Stored entries
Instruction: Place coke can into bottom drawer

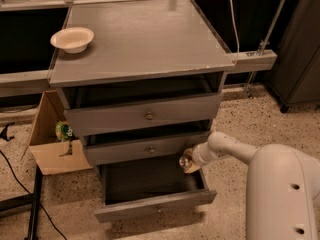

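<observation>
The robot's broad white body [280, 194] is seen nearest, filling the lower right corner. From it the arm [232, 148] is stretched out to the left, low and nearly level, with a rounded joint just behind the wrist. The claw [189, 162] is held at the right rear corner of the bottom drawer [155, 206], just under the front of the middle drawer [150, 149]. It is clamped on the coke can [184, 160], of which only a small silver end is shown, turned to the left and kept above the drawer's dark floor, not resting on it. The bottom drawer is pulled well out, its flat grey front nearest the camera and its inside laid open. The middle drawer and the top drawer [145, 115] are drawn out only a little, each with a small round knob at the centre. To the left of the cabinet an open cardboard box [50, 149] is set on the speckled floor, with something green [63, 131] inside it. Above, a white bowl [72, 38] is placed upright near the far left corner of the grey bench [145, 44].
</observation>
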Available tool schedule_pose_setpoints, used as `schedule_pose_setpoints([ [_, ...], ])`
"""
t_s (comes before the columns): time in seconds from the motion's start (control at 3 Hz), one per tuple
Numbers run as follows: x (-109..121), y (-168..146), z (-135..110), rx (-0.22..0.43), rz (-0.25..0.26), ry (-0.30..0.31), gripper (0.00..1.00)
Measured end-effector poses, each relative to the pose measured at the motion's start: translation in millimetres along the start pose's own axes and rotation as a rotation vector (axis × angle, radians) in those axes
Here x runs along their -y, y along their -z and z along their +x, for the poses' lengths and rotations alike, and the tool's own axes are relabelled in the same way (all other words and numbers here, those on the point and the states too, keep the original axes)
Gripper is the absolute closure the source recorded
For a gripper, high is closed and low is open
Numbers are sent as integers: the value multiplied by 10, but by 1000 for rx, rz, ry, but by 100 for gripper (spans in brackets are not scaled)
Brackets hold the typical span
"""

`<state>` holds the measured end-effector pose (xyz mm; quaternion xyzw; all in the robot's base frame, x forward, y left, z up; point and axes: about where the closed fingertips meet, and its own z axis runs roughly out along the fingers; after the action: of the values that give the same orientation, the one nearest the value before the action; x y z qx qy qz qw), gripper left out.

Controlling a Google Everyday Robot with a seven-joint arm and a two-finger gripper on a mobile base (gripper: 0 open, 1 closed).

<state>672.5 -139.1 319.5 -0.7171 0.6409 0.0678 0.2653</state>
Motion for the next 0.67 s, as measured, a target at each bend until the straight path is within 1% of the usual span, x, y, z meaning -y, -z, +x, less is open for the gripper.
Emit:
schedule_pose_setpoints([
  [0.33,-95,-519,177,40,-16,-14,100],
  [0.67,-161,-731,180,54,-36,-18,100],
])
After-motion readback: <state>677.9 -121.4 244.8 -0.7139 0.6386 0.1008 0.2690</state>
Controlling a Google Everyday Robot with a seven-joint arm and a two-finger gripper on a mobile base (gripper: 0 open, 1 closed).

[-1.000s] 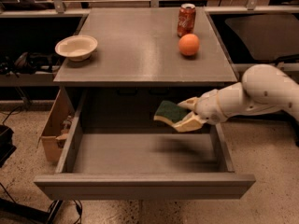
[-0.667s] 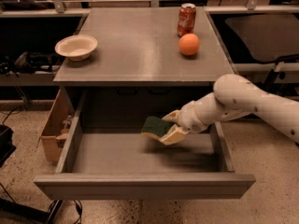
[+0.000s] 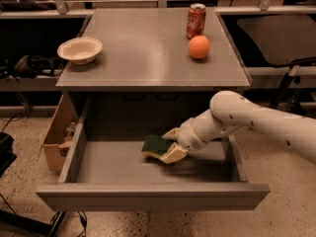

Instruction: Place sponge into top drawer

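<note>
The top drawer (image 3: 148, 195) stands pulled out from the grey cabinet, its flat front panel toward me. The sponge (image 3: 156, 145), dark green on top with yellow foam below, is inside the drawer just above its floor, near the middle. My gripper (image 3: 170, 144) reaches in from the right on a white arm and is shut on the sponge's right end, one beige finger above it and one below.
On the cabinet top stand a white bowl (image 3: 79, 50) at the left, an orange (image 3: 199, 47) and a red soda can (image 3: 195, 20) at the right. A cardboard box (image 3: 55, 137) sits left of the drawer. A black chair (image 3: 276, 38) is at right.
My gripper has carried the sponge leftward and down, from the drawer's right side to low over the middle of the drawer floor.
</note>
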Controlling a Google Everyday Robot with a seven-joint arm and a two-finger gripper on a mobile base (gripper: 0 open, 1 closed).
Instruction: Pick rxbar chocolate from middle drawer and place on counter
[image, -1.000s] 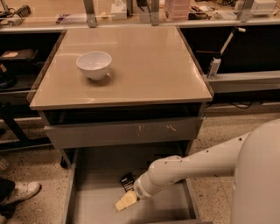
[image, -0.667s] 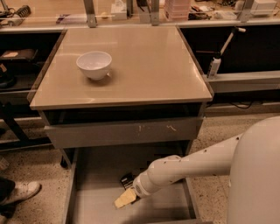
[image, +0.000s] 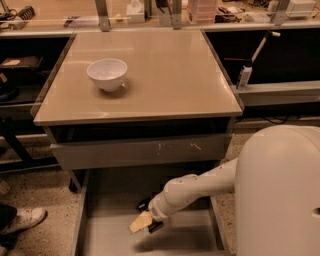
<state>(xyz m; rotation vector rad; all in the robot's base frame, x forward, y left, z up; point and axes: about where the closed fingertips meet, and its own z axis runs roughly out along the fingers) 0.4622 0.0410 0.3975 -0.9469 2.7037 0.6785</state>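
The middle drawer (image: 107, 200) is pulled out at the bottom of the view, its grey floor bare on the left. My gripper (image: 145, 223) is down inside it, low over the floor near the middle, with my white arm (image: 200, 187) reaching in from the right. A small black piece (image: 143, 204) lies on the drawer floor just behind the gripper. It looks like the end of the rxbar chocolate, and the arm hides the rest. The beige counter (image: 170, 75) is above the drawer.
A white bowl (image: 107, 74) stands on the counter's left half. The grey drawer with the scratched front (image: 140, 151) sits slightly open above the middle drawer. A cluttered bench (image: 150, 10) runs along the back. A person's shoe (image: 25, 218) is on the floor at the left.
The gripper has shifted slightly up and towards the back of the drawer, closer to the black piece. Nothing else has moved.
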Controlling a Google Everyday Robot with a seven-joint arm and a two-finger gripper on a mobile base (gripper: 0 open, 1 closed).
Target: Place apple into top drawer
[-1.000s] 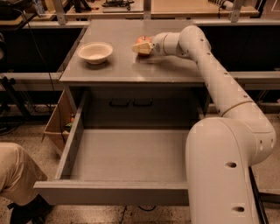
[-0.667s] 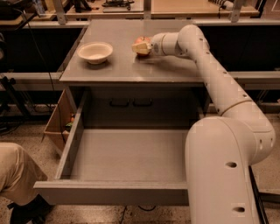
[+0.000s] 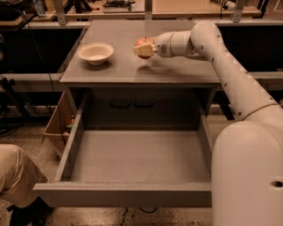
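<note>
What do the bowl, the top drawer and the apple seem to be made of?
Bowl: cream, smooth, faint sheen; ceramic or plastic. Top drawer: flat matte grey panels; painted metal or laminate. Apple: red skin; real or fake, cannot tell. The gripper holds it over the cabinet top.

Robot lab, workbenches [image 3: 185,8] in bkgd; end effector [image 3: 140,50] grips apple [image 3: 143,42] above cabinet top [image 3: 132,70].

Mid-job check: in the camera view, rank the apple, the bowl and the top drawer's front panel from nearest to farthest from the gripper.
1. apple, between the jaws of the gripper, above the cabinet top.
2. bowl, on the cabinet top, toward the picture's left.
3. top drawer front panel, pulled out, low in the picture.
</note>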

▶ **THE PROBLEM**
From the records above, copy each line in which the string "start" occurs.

▶ **ANSWER TO THIS TASK**
t_s (comes before the columns): time in seconds from the motion's start (control at 3 Hz), one per tuple
Measured end-effector poses, each relative to the pose measured at the motion's start: translation in millimetres along the start pose's own axes and rotation as a rotation vector (axis × angle, radians) in those axes

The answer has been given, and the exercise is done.